Bundespräsident verteidigt aber die "Bad Bank"-Lösung. Sie verhindere "soziales Chaos" in Kärnten.

von Christian Böhmer

Nachdem Finanzminister Michael Spindelegger eine Insolvenz der schwer maroden Hypo Alpe-Adria ausgeschlossen hat, ist der Unmut unter den Steuerzahlern beträchtlich. Eine der Adressen, an der die Bürger ihren Zorn deponieren, ist die Hofburg.
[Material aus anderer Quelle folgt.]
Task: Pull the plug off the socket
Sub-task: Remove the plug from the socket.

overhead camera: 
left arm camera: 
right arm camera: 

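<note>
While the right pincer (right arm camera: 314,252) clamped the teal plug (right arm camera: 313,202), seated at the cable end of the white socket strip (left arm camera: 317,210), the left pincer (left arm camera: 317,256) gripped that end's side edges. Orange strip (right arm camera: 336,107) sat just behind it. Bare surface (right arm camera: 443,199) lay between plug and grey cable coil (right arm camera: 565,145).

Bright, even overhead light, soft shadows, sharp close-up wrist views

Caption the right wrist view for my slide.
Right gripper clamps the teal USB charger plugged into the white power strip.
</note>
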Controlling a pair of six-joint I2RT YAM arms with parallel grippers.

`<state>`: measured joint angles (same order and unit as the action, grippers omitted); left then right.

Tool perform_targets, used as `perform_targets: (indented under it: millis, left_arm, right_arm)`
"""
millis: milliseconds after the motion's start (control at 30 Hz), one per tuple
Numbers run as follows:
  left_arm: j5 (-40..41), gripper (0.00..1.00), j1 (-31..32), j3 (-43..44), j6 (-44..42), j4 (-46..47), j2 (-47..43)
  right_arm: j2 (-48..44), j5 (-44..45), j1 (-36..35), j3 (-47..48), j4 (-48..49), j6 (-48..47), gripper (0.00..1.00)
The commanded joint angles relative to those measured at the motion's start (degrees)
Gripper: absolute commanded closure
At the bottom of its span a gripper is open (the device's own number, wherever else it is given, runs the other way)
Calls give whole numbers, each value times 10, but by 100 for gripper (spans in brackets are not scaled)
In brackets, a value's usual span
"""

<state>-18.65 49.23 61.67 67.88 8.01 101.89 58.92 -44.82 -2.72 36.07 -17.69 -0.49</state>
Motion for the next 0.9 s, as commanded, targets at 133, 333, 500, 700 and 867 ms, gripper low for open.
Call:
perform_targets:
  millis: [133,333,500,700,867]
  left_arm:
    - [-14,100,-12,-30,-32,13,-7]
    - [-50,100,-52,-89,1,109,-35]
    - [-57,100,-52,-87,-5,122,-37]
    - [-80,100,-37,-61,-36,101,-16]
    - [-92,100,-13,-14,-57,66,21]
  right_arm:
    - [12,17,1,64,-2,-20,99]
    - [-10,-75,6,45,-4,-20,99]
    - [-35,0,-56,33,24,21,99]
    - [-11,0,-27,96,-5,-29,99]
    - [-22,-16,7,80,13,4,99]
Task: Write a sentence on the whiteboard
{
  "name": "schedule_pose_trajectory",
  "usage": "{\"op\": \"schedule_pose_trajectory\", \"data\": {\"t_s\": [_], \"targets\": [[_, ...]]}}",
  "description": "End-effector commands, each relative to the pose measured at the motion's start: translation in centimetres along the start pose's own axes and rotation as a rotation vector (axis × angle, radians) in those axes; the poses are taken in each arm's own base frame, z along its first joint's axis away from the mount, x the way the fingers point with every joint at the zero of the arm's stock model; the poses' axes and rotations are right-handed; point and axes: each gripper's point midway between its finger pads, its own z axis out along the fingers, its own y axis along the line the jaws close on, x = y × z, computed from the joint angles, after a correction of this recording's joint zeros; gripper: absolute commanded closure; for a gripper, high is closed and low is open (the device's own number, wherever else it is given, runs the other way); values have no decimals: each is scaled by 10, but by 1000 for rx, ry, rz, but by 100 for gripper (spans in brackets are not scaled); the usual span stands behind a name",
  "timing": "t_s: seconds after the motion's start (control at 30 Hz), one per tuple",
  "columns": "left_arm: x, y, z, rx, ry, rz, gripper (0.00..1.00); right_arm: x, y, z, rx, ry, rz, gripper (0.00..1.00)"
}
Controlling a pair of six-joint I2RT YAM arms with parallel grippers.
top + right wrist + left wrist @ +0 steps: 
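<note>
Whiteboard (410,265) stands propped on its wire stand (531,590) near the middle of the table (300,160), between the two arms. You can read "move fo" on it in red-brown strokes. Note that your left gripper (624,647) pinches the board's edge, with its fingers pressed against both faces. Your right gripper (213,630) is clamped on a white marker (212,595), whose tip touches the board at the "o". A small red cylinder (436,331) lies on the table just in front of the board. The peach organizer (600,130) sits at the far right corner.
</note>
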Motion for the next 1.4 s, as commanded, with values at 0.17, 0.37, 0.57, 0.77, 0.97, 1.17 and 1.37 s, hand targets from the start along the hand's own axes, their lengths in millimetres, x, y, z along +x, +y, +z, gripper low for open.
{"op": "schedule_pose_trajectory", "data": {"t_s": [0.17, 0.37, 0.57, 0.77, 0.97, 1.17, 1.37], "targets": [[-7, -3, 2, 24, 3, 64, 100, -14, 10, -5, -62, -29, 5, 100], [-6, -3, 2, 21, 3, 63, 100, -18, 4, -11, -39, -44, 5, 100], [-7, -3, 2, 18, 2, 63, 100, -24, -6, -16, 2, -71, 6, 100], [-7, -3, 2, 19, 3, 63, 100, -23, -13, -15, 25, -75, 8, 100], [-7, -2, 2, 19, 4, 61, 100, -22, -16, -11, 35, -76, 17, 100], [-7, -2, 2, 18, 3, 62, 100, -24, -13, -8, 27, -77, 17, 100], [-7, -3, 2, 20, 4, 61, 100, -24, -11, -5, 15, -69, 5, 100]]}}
"Ich verstehe den Unmut in weiten Teilen der Bevölkerung sehr gut, und die Politik muss Verständnis für diesen Unmut aufbringen", sagt Bundespräsident Heinz Fischer zum KURIER. In der Sache verteidigt das Staatsoberhaupt aber die Entscheidung – und benennt erneut den politisch Hauptverantwortlichen: "Bei der Hypo-Alpe-Adria-Bank, die von Jörg Haider auf eine schiefe Ebene geführt wurde, hat es keine gute Lösung mehr gegeben. Aufsichtsrat und Regierung standen vor der Aufgabe, die am wenigsten schlechte und am wenigsten risikoreiche Lösung zu suchen."
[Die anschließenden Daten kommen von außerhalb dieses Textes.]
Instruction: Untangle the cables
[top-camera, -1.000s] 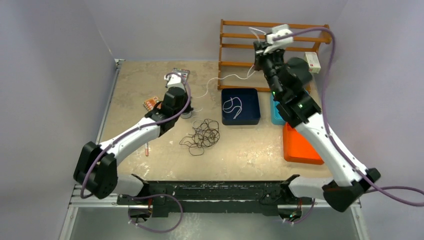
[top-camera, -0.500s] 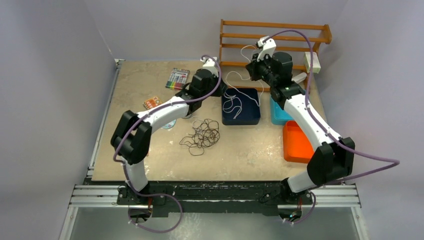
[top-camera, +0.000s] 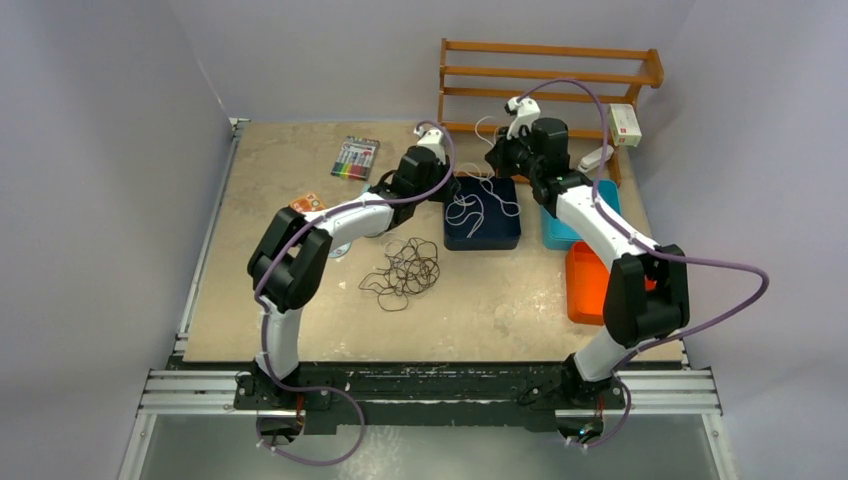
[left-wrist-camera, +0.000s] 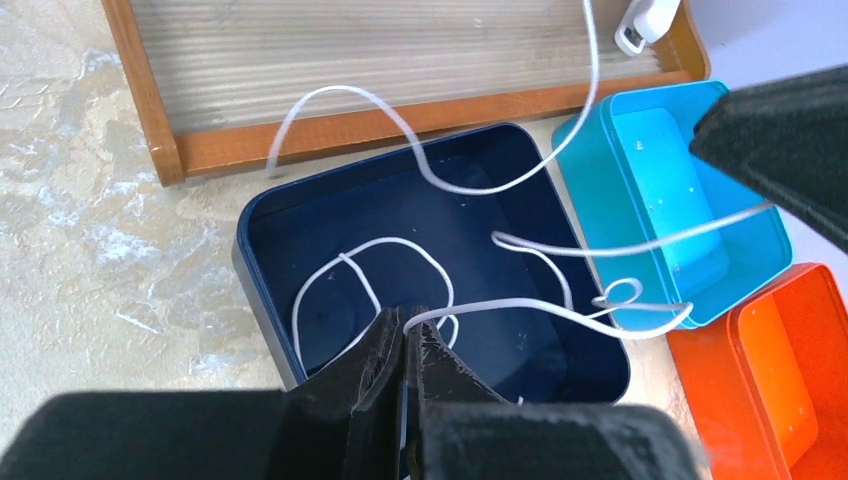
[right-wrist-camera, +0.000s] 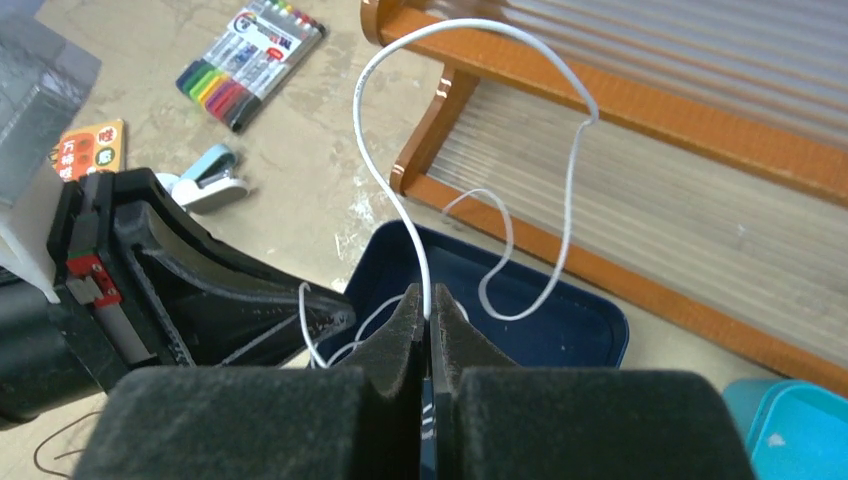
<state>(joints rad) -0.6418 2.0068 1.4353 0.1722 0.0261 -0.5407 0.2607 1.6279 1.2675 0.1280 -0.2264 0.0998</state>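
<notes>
One white cable (top-camera: 470, 208) lies in loops inside the dark blue tray (top-camera: 483, 245) and rises out of it at both ends. My left gripper (left-wrist-camera: 408, 325) hangs over the tray's near left side, shut on a bend of this white cable (left-wrist-camera: 560, 313). My right gripper (right-wrist-camera: 428, 300) is above the tray's far edge, shut on another stretch of the white cable (right-wrist-camera: 385, 170), which arcs up in front of the wooden rack. A tangle of dark cables (top-camera: 403, 272) lies on the table in front of the tray, apart from both grippers.
A wooden rack (top-camera: 548, 75) stands at the back. A light blue tray (top-camera: 555, 230) and an orange tray (top-camera: 592, 285) sit right of the dark blue one. A marker pack (top-camera: 355, 157), a small card (top-camera: 305, 204), a stapler (right-wrist-camera: 205, 180) and a white box (top-camera: 625, 124) lie around.
The left gripper has swung right to the dark blue tray. The right gripper has come down from the rack top toward the tray. More of the white cable now sags into the tray.
</notes>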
Die von vielen Experten präferierte Insolvenz beurteilt auch Fischer als zu riskant: "Wenn das Land Kärnten gemeinsam mit der Hypo Alpe-Adria in Konkurs gegangen wäre, wenn in Kärnten soziales Chaos gedroht hätte, wenn andere Bundesländer in Mitleidenschaft gezogen worden wären und die Glaubwürdigkeit des Wirtschaftsstandortes Österreich gelitten hätte, dann wäre noch viel größerer Unmut entstanden."
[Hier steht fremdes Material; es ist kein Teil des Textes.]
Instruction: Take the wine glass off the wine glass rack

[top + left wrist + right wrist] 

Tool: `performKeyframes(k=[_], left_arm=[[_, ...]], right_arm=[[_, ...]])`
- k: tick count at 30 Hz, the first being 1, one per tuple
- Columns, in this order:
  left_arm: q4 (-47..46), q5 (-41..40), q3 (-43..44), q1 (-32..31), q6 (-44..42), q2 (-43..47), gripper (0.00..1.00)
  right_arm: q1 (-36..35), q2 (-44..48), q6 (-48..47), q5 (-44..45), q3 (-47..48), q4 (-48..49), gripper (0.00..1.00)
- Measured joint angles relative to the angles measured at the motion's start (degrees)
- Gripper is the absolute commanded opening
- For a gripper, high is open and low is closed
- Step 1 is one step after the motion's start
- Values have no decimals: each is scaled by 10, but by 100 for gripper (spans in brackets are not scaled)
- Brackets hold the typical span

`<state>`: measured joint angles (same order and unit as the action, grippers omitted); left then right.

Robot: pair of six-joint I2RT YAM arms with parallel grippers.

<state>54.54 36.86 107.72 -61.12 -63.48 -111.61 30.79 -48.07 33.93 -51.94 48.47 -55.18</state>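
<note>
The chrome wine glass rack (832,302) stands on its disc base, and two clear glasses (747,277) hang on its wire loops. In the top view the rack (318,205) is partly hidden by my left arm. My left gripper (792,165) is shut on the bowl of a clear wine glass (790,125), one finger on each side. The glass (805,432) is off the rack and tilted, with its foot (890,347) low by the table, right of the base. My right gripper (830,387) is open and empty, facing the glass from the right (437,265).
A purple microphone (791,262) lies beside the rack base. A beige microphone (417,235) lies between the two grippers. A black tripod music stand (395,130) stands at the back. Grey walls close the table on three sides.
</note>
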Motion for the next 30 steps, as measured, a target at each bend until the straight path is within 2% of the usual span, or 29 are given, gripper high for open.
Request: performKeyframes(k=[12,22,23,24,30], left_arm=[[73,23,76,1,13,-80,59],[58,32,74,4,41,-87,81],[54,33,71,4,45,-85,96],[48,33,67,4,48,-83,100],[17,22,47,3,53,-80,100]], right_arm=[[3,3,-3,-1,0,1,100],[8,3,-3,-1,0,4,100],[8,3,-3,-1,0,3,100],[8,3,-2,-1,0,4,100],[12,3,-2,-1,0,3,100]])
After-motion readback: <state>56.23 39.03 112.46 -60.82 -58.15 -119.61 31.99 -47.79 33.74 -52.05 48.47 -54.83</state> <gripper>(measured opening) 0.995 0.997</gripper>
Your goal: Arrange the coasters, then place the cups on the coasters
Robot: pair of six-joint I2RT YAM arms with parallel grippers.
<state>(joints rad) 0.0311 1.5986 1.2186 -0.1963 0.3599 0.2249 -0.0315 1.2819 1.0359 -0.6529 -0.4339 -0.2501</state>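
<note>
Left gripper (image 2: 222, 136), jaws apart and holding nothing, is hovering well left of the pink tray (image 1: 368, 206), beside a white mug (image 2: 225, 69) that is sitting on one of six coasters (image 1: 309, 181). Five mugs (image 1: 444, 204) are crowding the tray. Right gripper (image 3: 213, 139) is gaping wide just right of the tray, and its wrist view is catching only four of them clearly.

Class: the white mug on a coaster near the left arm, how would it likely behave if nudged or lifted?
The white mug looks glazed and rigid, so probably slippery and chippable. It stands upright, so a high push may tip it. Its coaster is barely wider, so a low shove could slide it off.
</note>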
Bei der Forderung nach einem Untersuchungsausschuss gibt sich Fischer zurückhaltend: "Ob ein U-Ausschuss, der an die Quellen des Problems nicht heran kann, für die Jörg Haider auf Landesebene verantwortlich war, zur Beruhigung beiträgt oder vielmehr die Stimmung über Monate weiter aufheizt, das muss der Nationalrat entscheiden." Die öffentliche Stimmung könne jedenfalls "nur durch sachliche Aufklärung" beruhigt werden. "Und dazu gehört auch konsequentes Vorgehen der Gerichte und Staatsanwälte."

Gegen Höchststrafe

In Richtung Klagenfurt sagt Fischer: "Es wäre nicht klug und gerecht, Kärnten und seine Bewohner zur ,Höchststrafe‘ zu verurteilen, indem man das Bundesland in Konkurs gehen lässt." Es verstünde aber niemand, "wenn sich Kärnten weigern würde, in substanzieller Weise zur Schadensbegrenzung beizutragen".